Berlinale 2020: Hong Sang-soo's Options for Womanhood

Kim Min-hee returns to star in "The Woman Who Ran," in which she encounters three women each living different romantic lives.
Daniel Kasman

The Woman Who Ran

The Woman Who Ran, the title of Hong Sang-soo’s new picture, refers to a woman who disappeared from her family, especially leaving her daughter distraught. This mother is never referred to again, but the possibility—that of a woman leaving her life behind—gently haunts the entire picture. This is because this title could also refer to the film’s ostensible heroine, Gamhee (Kim Min-hee): In three separate episodes, she visits or meets female friends and claims to be away from her husband for the first time in five years. “He says that people in love should always stick together,” she says to each woman, in a repetition familiar to the work of this South Korean relationship surrealist. Stepping out of her marriage into the bubbles of other lives, she casually surveys the realm of a divorcee, a single thirty-something, and the woman who married Gamhee’s high school boyfriend. Across these episodes, each typically lackadaisical and wry in the manner well-known of the filmmaker, she discovers alternate paths she could have taken, other women she could be.

Despite being the heroine of each of these stories (like Isabelle Huppert throughout In Another Country), Kim’s role is mostly that of an observer, like her character in Hong’s Grass, watching the world’s drama before her. She is never in a place of decision-making or agency, and instead the film should be taken as several reveries she has when pondering her place settled in life. Certainly the spare hints of her marriage seem tepid at best: When asked if she loves her husband, she remarks that “it’s nothing you can prove.” In the first episode, the divorcee (Seo Younghwa) sticks to gardening on the city’s outskirts, has given up meat, has a female roommate, and hopes for her ex’s failure. When her roommate (Lee Eunmi) encounters an obstinate and rude male neighbor, who insists the women stop feeding local cats, he is taken to task for his small-mindedness. (This scene, a comic highlight of the film, is rippled with Hong’s gloriously uncomfortable social awkwardness, and climaxes on one of the finest appearances of a cat in cinema, prompting spontaneous applause and delight from my audience.) In the second episode, the single woman (Song Seonmi) berates a man she slept with for being a stalker; when asked why she slept with him the first time they met, she remarks, “I thought about it, and just did it.” She lives in an architecturally beautiful city apartment and pines for the poet who lives above her.

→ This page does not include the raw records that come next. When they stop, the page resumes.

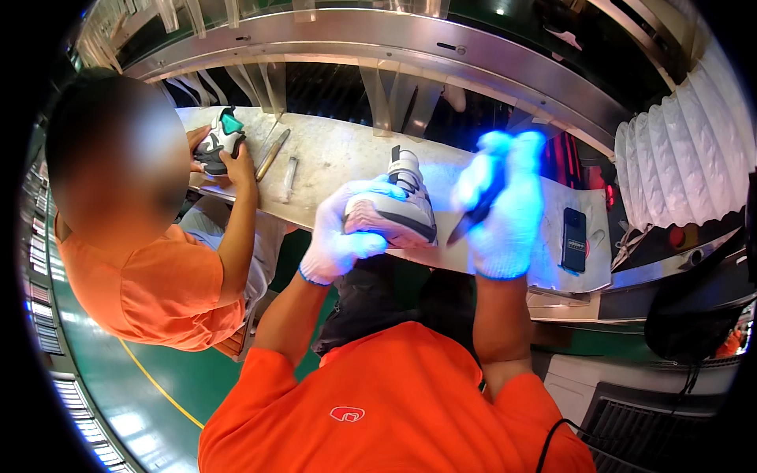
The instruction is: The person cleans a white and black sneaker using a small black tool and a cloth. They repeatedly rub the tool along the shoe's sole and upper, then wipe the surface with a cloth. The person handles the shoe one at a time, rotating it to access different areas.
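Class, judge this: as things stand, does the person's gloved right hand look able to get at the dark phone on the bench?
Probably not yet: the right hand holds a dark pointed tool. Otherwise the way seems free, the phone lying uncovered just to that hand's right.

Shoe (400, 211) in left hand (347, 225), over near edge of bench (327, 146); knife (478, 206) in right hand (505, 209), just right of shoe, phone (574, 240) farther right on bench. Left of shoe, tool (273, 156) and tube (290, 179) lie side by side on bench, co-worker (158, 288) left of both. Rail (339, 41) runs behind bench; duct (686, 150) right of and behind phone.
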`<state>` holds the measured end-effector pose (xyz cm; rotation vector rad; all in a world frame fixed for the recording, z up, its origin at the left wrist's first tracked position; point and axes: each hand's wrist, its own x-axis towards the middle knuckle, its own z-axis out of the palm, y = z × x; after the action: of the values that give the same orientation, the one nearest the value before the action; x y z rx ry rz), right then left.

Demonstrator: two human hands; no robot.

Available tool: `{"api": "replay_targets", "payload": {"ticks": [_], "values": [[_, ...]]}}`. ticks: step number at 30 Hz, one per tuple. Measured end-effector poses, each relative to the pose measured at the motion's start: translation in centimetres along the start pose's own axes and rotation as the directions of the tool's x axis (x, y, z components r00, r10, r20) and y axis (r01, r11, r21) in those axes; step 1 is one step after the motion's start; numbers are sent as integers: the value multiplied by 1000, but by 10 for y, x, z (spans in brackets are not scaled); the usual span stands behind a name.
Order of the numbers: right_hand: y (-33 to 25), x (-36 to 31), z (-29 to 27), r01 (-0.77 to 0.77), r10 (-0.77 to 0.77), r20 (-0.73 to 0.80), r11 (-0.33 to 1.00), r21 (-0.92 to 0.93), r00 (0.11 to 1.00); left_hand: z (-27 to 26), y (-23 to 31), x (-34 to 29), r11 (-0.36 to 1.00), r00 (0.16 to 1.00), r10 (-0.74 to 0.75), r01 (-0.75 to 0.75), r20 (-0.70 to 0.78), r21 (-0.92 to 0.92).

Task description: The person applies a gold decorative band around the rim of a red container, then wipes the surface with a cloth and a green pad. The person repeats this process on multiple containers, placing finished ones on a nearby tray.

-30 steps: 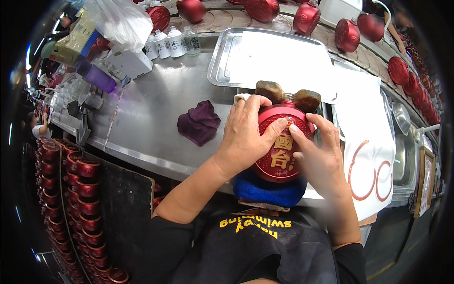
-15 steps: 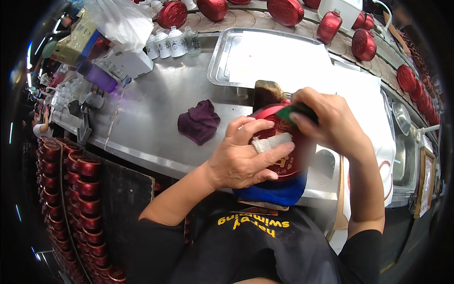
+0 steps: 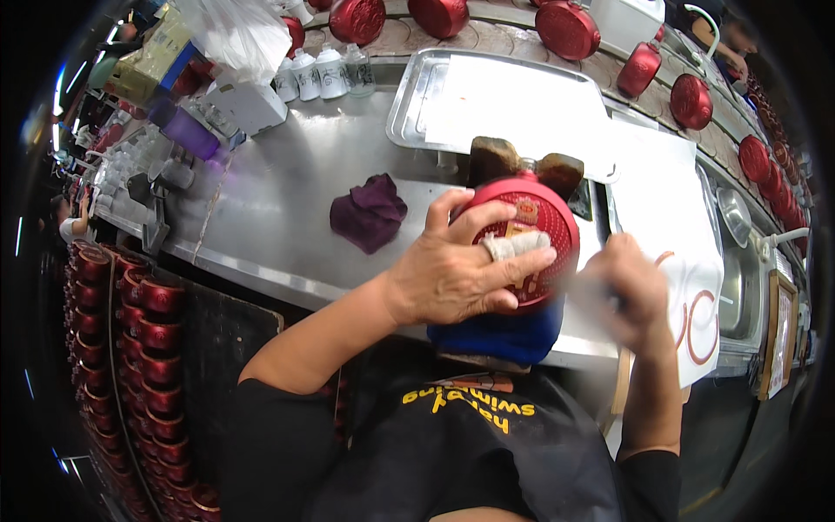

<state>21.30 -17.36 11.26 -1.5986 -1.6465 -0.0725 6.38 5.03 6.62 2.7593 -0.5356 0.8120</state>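
- The round red bottle (image 3: 557,219) sits right of centre in the frame, above a blue cushion (image 3: 496,334); its long axis points up-frame, its neck between two brown blocks (image 3: 561,172).
- Your left hand (image 3: 457,270) is nearer, touching: fingers spread across the bottle's face, one wrapped in white cloth (image 3: 513,246).
- Your right hand (image 3: 631,291) looks curled and blurred, apart at the bottle's lower right; you can't tell whether it grasps anything.

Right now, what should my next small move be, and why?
Probably ease the right hand in toward the round red bottle: the left hand lies across its face, seemingly steadying it on the blue cloth pad, while the right is off to the side, too blurred to show whether it holds anything.
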Motion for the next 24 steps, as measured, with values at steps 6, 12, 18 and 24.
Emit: {"api": "replay_targets", "payload": {"ticks": [6,12,18,24], "values": [[-1,41,25,57,-62,8,853,-519,998,9,54,-51,984,983,-178,177,-42,-34],[-22,72,25,21,23,369,993,-117,929,31,65,-75,883,823,-469,428,-321,-194],[-12,51,42,419,-340,277,853,-312,899,46,59,-79,868,816,-497,462,-296,-183],[-9,19,38,270,-231,195,940,-207,953,28,47,-69,895,844,-445,429,-299,-120]]}}
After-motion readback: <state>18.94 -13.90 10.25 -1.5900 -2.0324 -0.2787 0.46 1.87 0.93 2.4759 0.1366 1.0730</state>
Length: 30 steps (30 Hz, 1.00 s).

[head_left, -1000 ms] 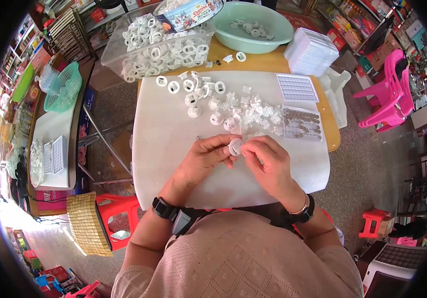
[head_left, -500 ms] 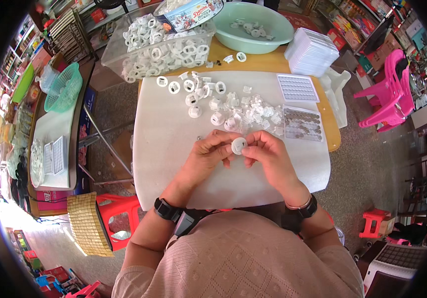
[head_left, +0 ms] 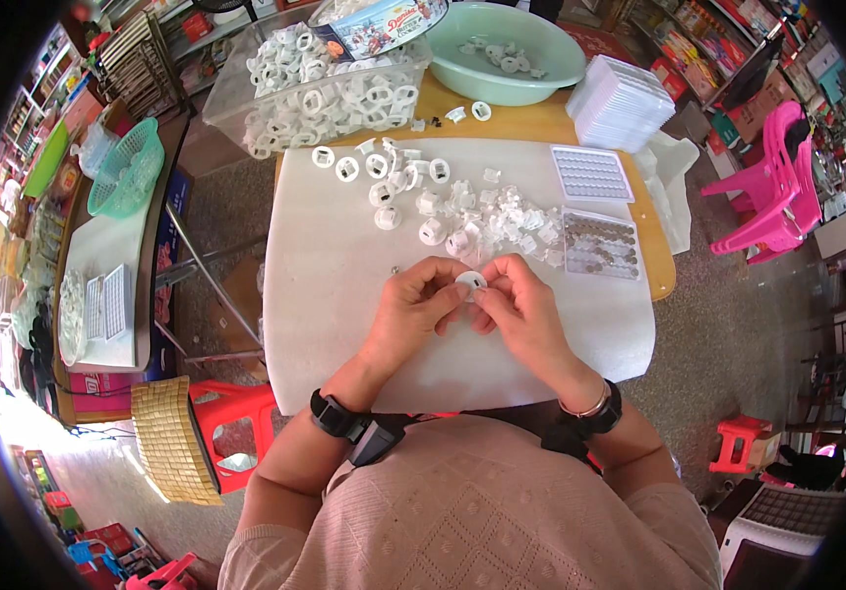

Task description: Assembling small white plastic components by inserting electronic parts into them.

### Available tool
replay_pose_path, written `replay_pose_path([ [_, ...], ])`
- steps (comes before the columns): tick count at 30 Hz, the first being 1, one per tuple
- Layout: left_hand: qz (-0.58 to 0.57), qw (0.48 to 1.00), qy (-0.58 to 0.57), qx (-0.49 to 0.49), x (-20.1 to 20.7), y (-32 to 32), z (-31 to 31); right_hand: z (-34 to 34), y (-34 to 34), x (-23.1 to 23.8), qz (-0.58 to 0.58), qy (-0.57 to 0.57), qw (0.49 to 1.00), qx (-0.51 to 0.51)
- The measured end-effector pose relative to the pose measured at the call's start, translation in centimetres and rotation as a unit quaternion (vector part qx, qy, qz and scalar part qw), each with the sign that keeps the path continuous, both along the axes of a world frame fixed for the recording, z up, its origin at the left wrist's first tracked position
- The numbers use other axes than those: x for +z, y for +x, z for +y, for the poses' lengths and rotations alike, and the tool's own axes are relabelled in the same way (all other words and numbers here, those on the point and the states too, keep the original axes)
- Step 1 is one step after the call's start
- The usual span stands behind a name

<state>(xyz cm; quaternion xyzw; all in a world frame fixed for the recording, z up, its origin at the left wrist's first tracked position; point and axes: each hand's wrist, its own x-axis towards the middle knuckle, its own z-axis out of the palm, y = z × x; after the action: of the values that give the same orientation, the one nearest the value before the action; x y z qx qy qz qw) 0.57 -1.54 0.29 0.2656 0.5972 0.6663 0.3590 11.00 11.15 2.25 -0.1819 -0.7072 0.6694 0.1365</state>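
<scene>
A small round white plastic cap sits pinched between the fingertips of the left hand and the right hand, both closed on it just above the white sheet covering the bench. Beyond the hands, near them, lies a scatter of loose white plastic rings and clear bits, with a flat clear tray of small dark parts to the right. Farther back stand a clear plastic bin heaped with white rings and a pale green basin.
</scene>
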Motion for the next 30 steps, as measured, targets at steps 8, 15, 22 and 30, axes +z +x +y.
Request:
replay_pose_path([
  [8, 0.023, 1.000, -0.006, 0.007, 0.3, 0.4, 0.2, 0.3, 0.1, 0.8, -0.047, -0.012, 0.999, 0.012],
  [15, 0.111, 0.993, -0.024, 0.013, -0.9, 0.5, 0.1, 0.4, 0.3, 0.0, -0.045, -0.018, 0.999, 0.016],
  [22, 0.058, 0.997, -0.048, -0.012, 0.2, 0.4, 0.3, 0.6, 0.0, 0.6, -0.086, 0.003, 0.996, 0.001],
  [30, -0.080, 0.994, 0.066, -0.019, 0.4, -0.6, -0.4, -0.3, -0.2, 1.4, -0.035, 0.038, 0.998, 0.046],
])
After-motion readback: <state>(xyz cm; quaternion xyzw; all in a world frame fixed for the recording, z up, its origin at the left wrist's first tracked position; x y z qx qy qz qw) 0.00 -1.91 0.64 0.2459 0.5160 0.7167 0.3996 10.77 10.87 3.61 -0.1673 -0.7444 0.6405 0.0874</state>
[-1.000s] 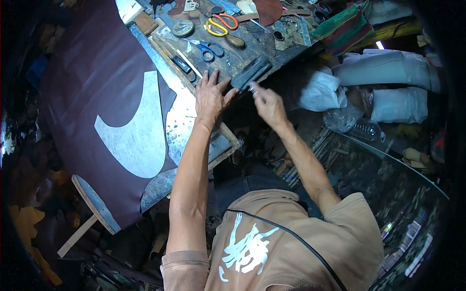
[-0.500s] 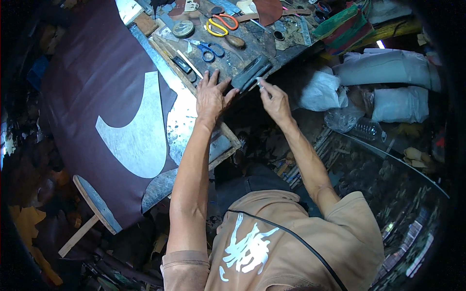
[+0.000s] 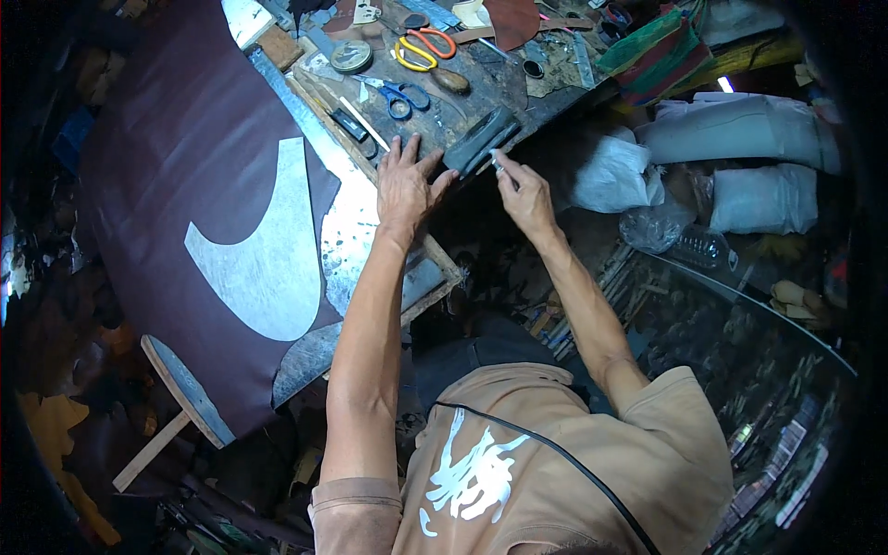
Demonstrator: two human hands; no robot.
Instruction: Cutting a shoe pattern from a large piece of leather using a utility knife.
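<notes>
My left hand (image 3: 403,191) lies with fingers spread on the near edge of the workbench, its thumb against the near end of a dark, worn block (image 3: 482,141). At the block's right side, my right hand (image 3: 525,199) is closed around a small thin tool (image 3: 495,157) with a pale metallic look; its kind is mostly hidden by the fingers. Just beyond the left hand lie a black-handled item (image 3: 348,124), a pale thin stick (image 3: 364,115) and blue-handled scissors (image 3: 400,100).
Dark maroon leather (image 3: 176,120) spreads over the left side, bearing a grey curved pattern piece (image 3: 277,268). Farther back are scissors with orange and yellow handles (image 3: 416,63), a round tin (image 3: 351,57) and a wooden-handled tool (image 3: 451,82). Wrapped bundles (image 3: 763,199) stand right.
The right hand and its tool have shifted very slightly along the block's edge. The whole view has drifted a little; the left hand keeps its place on the bench.
</notes>
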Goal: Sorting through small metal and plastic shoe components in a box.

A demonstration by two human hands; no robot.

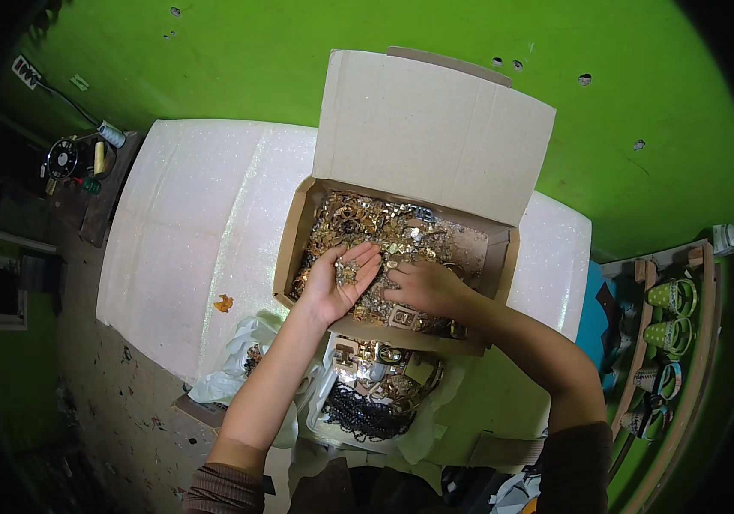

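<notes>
An open cardboard box (pixel 502 272) holds a heap of small gold and silver metal ornaments (pixel 358 210), with its lid (pixel 435 128) standing up at the back. My left hand (pixel 343 276) is palm up over the box's left part, fingers stretched out. A small pile of shiny metallic pieces (pixel 346 272) lies in that palm. Just to its right, my right hand (pixel 422 287) reaches down to the heap with bent, closed fingers. Its fingertips are partly hidden, so what they pinch cannot be made out. A squarish gold buckle (pixel 404 317) lies by the box's near wall.
Before the box stands a container with more buckles (pixel 345 353) and black chains (pixel 368 413). A white plastic bag (pixel 238 355) is left of it. An orange scrap (pixel 224 303) lies on the glittery white table cover (pixel 187 214). Sandals (pixel 671 317) hang on a wooden rack at right.
</notes>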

In the third episode, Gamhee is attending a film screening and bumps into a woman (Kim Saebyuk) who is awkward and at pains to apologize: She is now married to a man Gamhee once dated. All forgiven, the woman laments her spouse’s ego, his talkativeness, his repetitiveness (a sly wink to Hong’s cinema), and how he’s changed since high school—for the worse. Finally, Gamhee herself runs into a man, this old flame, another path her life could have taken: “I feel comfortable,” she says to the awkward man, “you’re uncomfortable.” Earlier in the picture, the vegetarian divorcee tries to explain away Gamhee’s craving for meat but desire to give it up: “Our minds and bodies are totally separate.” This remark perhaps unlocks the whole picture: Gamhee is a woman whose mind has run where her body cannot, and imagines a world without her husband. The film, as light and off-hand as it frequently seems—especially the second and weakest episode—thus throughout has a pensive aura. It proposes a world with no dead ends, but certainly three possibilities of melancholy.